EXERCISE: Exactly as they appear below, repeat the lines from the one with "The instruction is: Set" through the one with "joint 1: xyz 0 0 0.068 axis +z", and no others.

■ ■ ■ ■ ■ ■ ■

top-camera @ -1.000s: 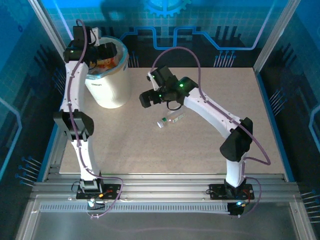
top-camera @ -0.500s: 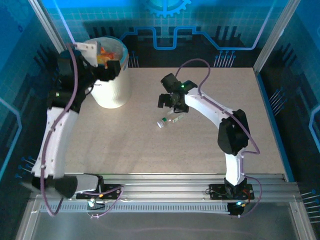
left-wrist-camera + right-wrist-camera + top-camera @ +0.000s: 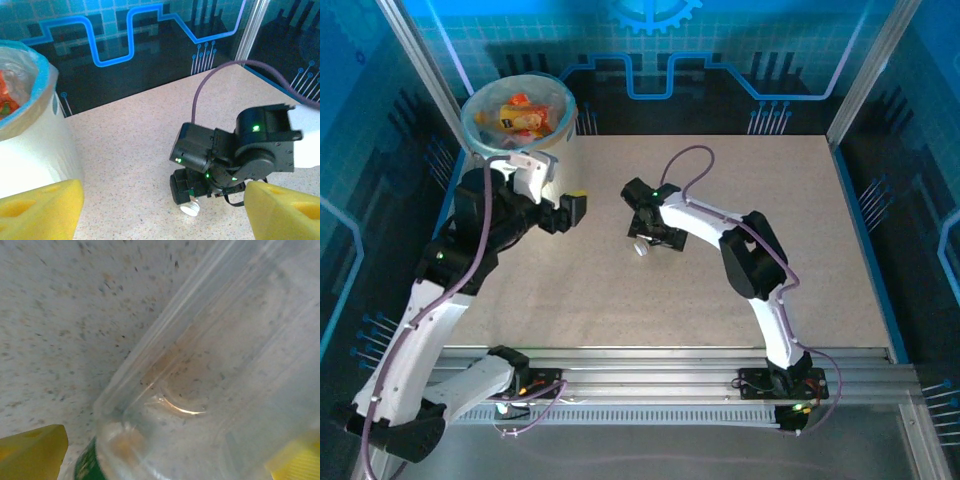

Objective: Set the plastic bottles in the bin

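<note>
Right end effector (image 3: 653, 238) first: it is low over the surface (image 3: 770, 200), released and spread wide, with one clear bottle (image 3: 641, 248) lying on its side under it. My right wrist camera shows the bottle (image 3: 215, 365) running slantwise between my two yellow fingers (image 3: 30, 450), one on each side of it and neither pressing on it. Nothing is gripped yet.

My left end effector (image 3: 575, 208) is released too and carries nothing. It hangs beside the bin (image 3: 568, 108), on the side toward the bottle. From its wrist camera I look between its yellow fingers (image 3: 40, 210), set wide apart, at the right end effector (image 3: 200, 160) crouched over the bottle, whose pale cap (image 3: 190, 209) pokes out near the surface. The white wall of the bin (image 3: 35, 150) stands close on the left.

The bin is at the far left of the surface, well apart from this bottle. Other bottles (image 3: 520, 118) with orange and yellow labels already lie inside it.

I judge the bottle to be light, thin-walled and springy. It should give under the fingers, and its smooth round side may roll or squirt out if I close off-centre. I would take it across the body, square to its length, a little away from the dark green band (image 3: 85, 467) I see at the lower edge, where the wall looks widest. A moderate squeeze should hold it; a hard one would only crumple it.
</note>
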Controlling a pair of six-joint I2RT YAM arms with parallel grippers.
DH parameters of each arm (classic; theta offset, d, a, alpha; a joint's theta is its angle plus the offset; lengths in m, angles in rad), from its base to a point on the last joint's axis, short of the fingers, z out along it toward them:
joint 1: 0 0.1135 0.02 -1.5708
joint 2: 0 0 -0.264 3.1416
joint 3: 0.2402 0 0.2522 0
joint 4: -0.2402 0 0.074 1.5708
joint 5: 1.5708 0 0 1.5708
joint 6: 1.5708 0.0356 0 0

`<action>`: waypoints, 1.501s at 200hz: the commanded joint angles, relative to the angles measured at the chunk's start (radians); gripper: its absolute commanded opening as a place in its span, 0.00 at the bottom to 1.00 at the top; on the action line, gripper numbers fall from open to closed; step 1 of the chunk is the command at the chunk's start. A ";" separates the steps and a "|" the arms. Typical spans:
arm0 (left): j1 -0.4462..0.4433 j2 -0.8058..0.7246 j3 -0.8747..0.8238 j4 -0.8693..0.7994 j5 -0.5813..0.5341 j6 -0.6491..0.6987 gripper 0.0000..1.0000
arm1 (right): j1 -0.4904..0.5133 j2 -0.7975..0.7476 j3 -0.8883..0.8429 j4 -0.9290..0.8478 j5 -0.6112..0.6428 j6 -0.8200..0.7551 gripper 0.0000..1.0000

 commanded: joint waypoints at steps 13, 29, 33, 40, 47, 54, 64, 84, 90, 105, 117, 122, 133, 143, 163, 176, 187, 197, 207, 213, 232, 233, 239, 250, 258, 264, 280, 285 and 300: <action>-0.007 -0.042 -0.020 -0.022 -0.066 0.033 0.85 | 0.004 0.001 -0.022 0.001 0.049 0.056 0.86; -0.008 -0.043 -0.022 -0.014 -0.067 0.031 0.86 | 0.006 -0.043 -0.068 0.032 0.056 0.033 0.71; -0.008 -0.042 -0.023 -0.009 -0.067 0.028 0.86 | 0.004 -0.054 -0.078 0.035 0.057 0.026 0.68; -0.008 -0.038 -0.023 0.000 -0.068 0.020 0.86 | 0.006 -0.076 -0.093 0.040 0.061 0.010 0.64; -0.007 -0.031 -0.021 0.009 -0.069 0.010 0.88 | 0.007 -0.097 -0.111 0.045 0.066 -0.010 0.61; -0.007 -0.022 -0.016 0.019 -0.069 -0.003 0.89 | 0.006 -0.126 -0.128 0.050 0.067 -0.032 0.58; -0.008 -0.001 -0.006 0.030 -0.073 -0.029 0.90 | 0.009 -0.171 -0.163 0.076 0.064 -0.077 0.55; -0.006 0.073 0.051 0.015 -0.060 -0.092 0.92 | 0.027 -0.271 -0.229 0.135 0.054 -0.187 0.54; -0.007 0.105 0.075 -0.001 -0.054 -0.110 0.92 | 0.037 -0.306 -0.247 0.161 0.045 -0.228 0.54; -0.007 0.187 0.150 -0.054 -0.033 -0.156 0.92 | 0.061 -0.399 -0.299 0.228 0.020 -0.325 0.51; -0.004 0.251 0.207 -0.105 0.012 -0.197 0.93 | 0.080 -0.479 -0.342 0.298 -0.021 -0.399 0.48; -0.002 0.273 0.231 -0.121 0.045 -0.213 0.93 | 0.088 -0.513 -0.360 0.329 -0.047 -0.427 0.47; 0.001 0.307 0.262 -0.134 0.138 -0.251 0.94 | 0.103 -0.581 -0.393 0.395 -0.110 -0.484 0.46; 0.004 0.319 0.264 -0.116 0.197 -0.296 0.95 | 0.119 -0.629 -0.408 0.437 -0.150 -0.522 0.47; 0.007 0.322 0.251 -0.076 0.234 -0.371 0.94 | 0.167 -0.694 -0.400 0.485 -0.187 -0.609 0.47; 0.012 0.325 0.257 -0.079 0.260 -0.399 0.94 | 0.203 -0.713 -0.369 0.491 -0.191 -0.652 0.47; 0.018 0.326 0.259 -0.086 0.284 -0.420 0.95 | 0.227 -0.722 -0.338 0.493 -0.185 -0.673 0.47; 0.026 0.321 0.259 -0.093 0.280 -0.429 0.95 | 0.252 -0.729 -0.316 0.507 -0.173 -0.690 0.47; 0.044 0.312 0.257 -0.097 0.275 -0.443 0.95 | 0.281 -0.735 -0.306 0.531 -0.152 -0.713 0.47; 0.059 0.307 0.254 -0.097 0.284 -0.459 0.95 | 0.299 -0.736 -0.297 0.544 -0.136 -0.726 0.47; 0.111 0.285 0.238 -0.087 0.359 -0.526 0.94 | 0.346 -0.735 -0.276 0.574 -0.095 -0.757 0.47; 0.113 0.284 0.237 -0.085 0.365 -0.530 0.94 | 0.348 -0.735 -0.275 0.574 -0.094 -0.757 0.47; 0.120 0.272 0.223 -0.069 0.392 -0.545 0.94 | 0.357 -0.732 -0.269 0.581 -0.084 -0.760 0.47; 0.123 0.248 0.204 -0.045 0.429 -0.555 0.91 | 0.370 -0.727 -0.263 0.591 -0.078 -0.765 0.47; 0.122 0.232 0.191 -0.034 0.444 -0.562 0.87 | 0.376 -0.726 -0.262 0.600 -0.072 -0.765 0.47; 0.124 0.218 0.187 -0.030 0.446 -0.564 0.83 | 0.380 -0.723 -0.262 0.608 -0.064 -0.762 0.48; 0.130 0.189 0.183 -0.028 0.451 -0.558 0.71 | 0.383 -0.718 -0.250 0.607 -0.039 -0.756 0.49; 0.132 0.181 0.184 -0.028 0.443 -0.558 0.66 | 0.384 -0.716 -0.245 0.601 -0.025 -0.754 0.49; 0.139 0.163 0.187 -0.026 0.430 -0.560 0.57 | 0.384 -0.713 -0.224 0.589 0.001 -0.753 0.51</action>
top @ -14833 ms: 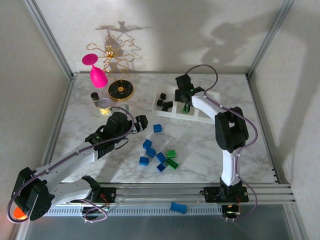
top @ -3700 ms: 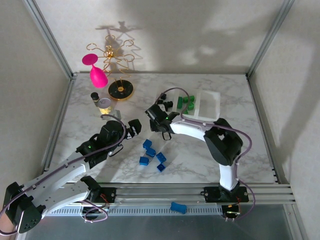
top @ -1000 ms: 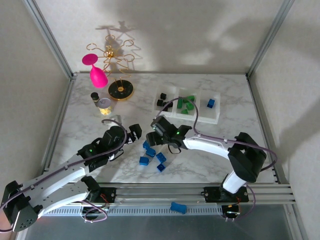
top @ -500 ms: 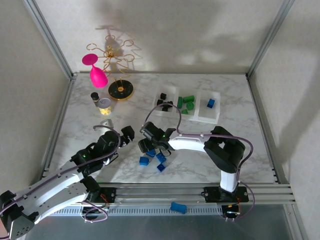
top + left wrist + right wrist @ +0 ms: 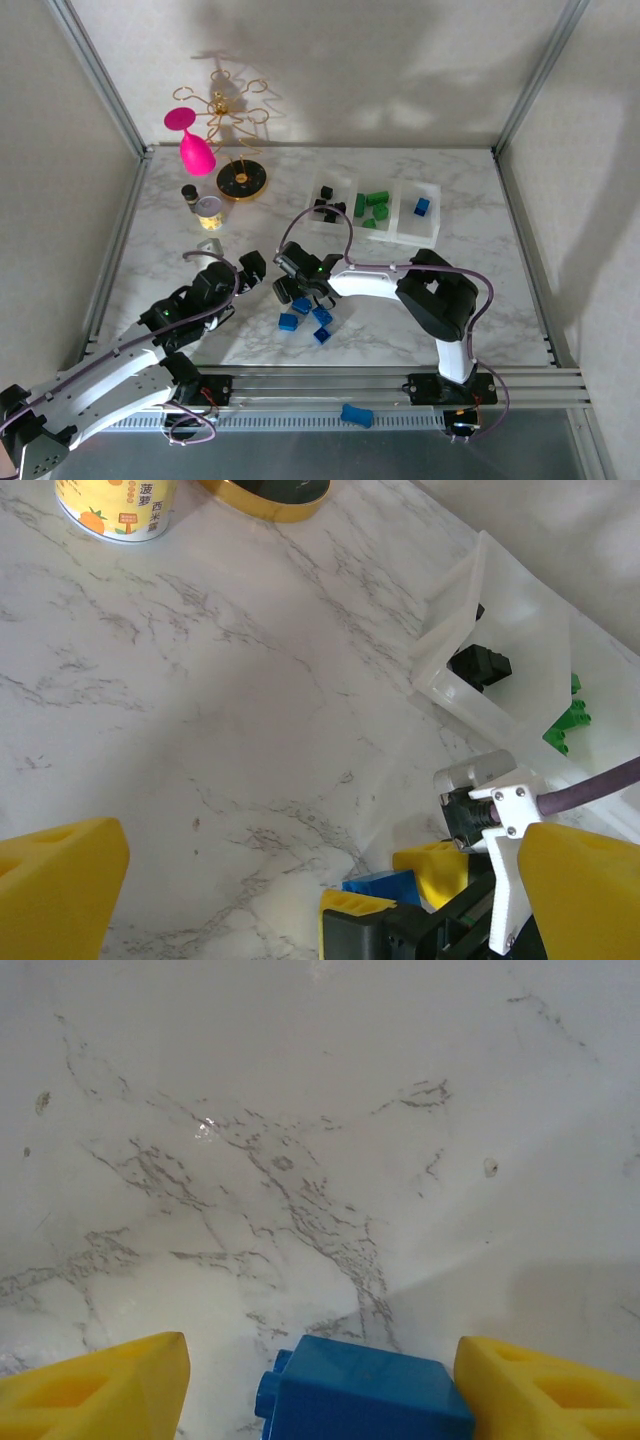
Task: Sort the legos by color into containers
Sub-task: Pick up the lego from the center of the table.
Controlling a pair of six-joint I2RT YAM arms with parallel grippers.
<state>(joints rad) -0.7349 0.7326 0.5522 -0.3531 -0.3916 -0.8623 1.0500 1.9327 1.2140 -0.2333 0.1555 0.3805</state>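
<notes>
In the right wrist view a blue lego (image 5: 365, 1398) lies on the marble between my right gripper's (image 5: 320, 1385) yellow fingers. The right finger is at its side and a gap shows on the left. Seen from above, my right gripper (image 5: 293, 291) is low over the loose blue legos (image 5: 321, 316). My left gripper (image 5: 250, 268) hovers open just to its left, holding nothing. The containers are one white tray (image 5: 398, 232) with black legos (image 5: 325, 200), green legos (image 5: 373, 208) and one blue lego (image 5: 422, 207) in separate compartments.
At the back left stand a yellow-labelled jar (image 5: 209, 210), a gold wire stand (image 5: 240, 178) and a pink glass (image 5: 192, 142). A blue piece (image 5: 356, 414) lies on the front rail. The left wrist view has the tray's corner (image 5: 470, 590) and the right gripper (image 5: 385, 888).
My right gripper moved left and down onto the blue legos, and its jaws narrowed round one. The left arm drew back a little toward the near left.
</notes>
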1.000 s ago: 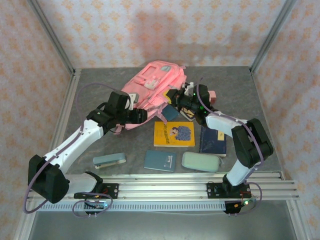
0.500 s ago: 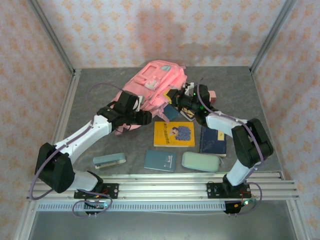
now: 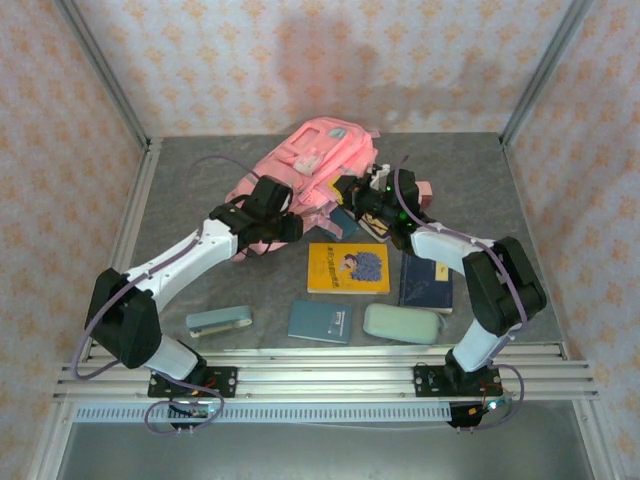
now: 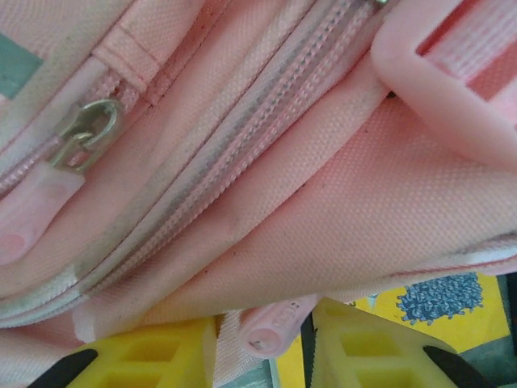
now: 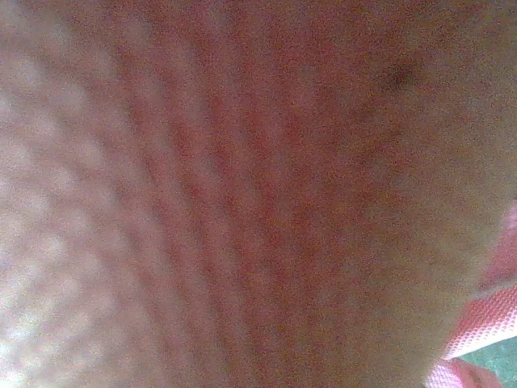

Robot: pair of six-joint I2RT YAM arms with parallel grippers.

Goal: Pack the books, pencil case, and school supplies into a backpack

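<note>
Since the two yellow moulded plastic fingers (image 4: 153, 360) of the left gripper (image 4: 262, 352) stand apart with a small, rounded, pale-pink rubbery zip tab (image 4: 273, 327) lying between them, the coming move turns on that fit. The tab sits just ahead of the fingertips and closer to the right-hand finger, with a sliver of room on the other side. I judge it bracketed rather than pinched. Its long axis lies slantwise across the gap.

Above the tab a pale coil zip track (image 4: 210, 162) runs diagonally from lower left to upper right along a seam of the large pink woven-fabric backpack (image 4: 339, 210). Further left, a dull brass metal slider (image 4: 85, 133) hangs on a second, parallel zip. The cloth is coarse, soft and folded, and is likely to bunch under a pull. Below the bag's edge shows a corner of the flat yellow book with a blue cartoon cover (image 4: 440, 303).

From above, the backpack lies at the far middle of the grey speckled table (image 3: 200, 170), and the left arm is the one on the zip. The right gripper (image 3: 347, 190) is closed at the bag's right edge; whether it holds cloth I cannot tell. The soft mint-green pencil case (image 3: 401, 323), teal notebook (image 3: 320, 321), navy book (image 3: 426, 281) and blue-grey stapler-like bar (image 3: 219, 321) lie nearer the bases, apart from the bag.
</note>
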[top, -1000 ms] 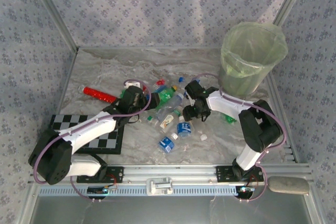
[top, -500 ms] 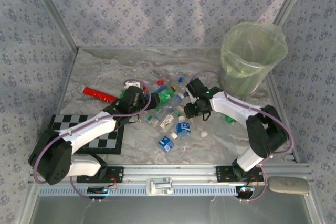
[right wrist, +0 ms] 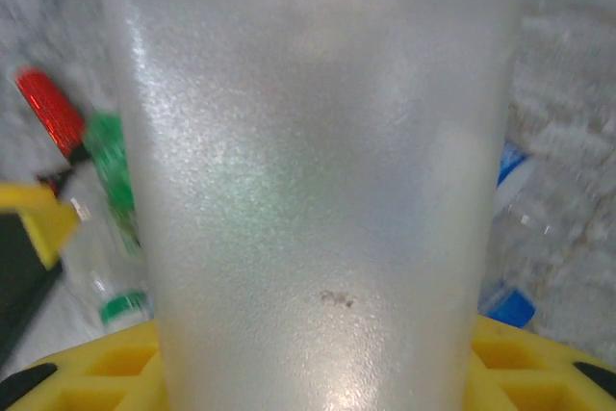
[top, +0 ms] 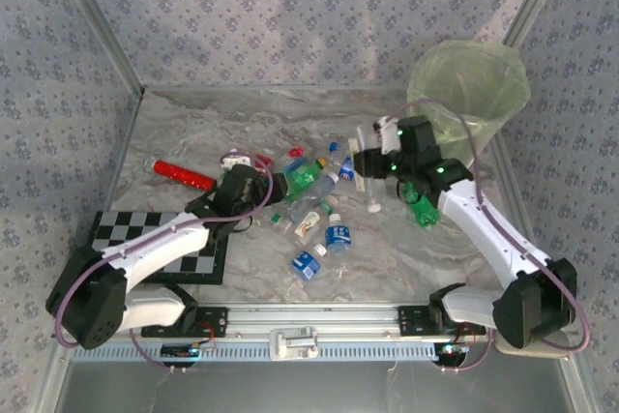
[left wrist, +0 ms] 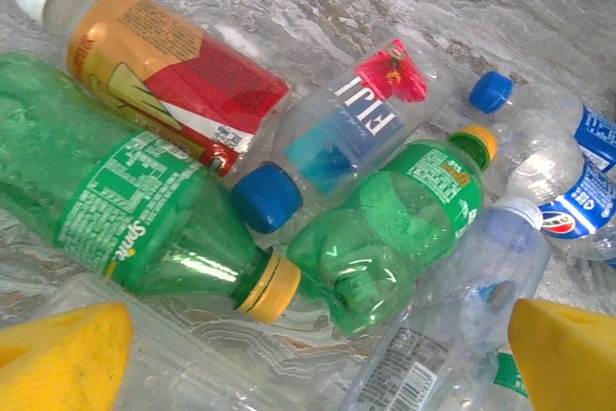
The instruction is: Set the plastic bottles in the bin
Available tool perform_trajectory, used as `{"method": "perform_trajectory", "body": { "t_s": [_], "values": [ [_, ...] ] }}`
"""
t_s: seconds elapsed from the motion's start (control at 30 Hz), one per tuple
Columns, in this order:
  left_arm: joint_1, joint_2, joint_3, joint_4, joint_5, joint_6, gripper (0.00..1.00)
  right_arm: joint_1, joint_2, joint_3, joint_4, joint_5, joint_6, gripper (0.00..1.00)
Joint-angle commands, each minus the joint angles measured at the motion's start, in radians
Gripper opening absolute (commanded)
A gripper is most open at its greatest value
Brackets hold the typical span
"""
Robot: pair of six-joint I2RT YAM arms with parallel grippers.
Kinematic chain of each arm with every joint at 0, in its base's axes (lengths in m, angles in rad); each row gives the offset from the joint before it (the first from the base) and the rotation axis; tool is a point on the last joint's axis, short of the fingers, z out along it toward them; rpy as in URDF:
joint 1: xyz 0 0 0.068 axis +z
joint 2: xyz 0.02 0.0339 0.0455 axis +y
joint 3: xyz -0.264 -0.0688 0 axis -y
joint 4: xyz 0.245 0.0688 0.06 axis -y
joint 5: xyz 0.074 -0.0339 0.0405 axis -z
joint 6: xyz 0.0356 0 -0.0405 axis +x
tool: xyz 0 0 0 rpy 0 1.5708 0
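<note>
Plastic bottles lie heaped at the table's middle. My left gripper (left wrist: 313,363) hangs open just over them, its yellow fingertips (left wrist: 58,358) on either side of a green Sprite bottle (left wrist: 115,209), a second green bottle (left wrist: 395,228) and a clear bottle (left wrist: 452,334). A red-and-orange labelled bottle (left wrist: 164,74) and a clear Fiji bottle (left wrist: 356,122) lie just beyond. My right gripper (top: 370,163) is raised off the table, left of the bin (top: 474,103), and shut on a frosted clear bottle (right wrist: 318,170). The bin is translucent, lined with a pale green bag.
A black-and-white checkerboard (top: 164,239) lies under the left arm. A red tube-shaped bottle (top: 184,173) sits at the left. Blue-labelled bottles (top: 338,236) lie nearer the front, and a green one (top: 423,212) lies below the right arm. Patterned walls enclose the table.
My right gripper closed on the clear bottle, lifted it off the table and swung it up toward the bin. My left gripper edged slightly toward the pile, still open.
</note>
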Motion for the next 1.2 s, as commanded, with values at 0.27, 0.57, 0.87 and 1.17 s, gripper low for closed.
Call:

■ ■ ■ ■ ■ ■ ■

SOLUTION TO THE EXERCISE:
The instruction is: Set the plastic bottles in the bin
Available tool perform_trajectory, used as `{"method": "perform_trajectory", "body": { "t_s": [_], "values": [ [_, ...] ] }}`
"""
t_s: seconds elapsed from the motion's start (control at 30 Hz), one per tuple
Columns, in this order:
  left_arm: joint_1, joint_2, joint_3, joint_4, joint_5, joint_6, gripper (0.00..1.00)
  right_arm: joint_1, joint_2, joint_3, joint_4, joint_5, joint_6, gripper (0.00..1.00)
Joint-angle commands, each minus the joint angles measured at the motion's start, in radians
Gripper opening absolute (commanded)
A gripper is most open at its greatest value
Brackets hold the typical span
"""
Robot: pair of six-joint I2RT YAM arms with parallel grippers.
Kinematic chain of each arm with every joint at 0, in its base's axes (lengths in m, angles in rad); each row gives the offset from the joint before it (the first from the base) and the rotation axis; tool is a point on the last joint's axis, short of the fingers, z out along it toward them; rpy as in URDF:
joint 1: xyz 0 0 0.068 axis +z

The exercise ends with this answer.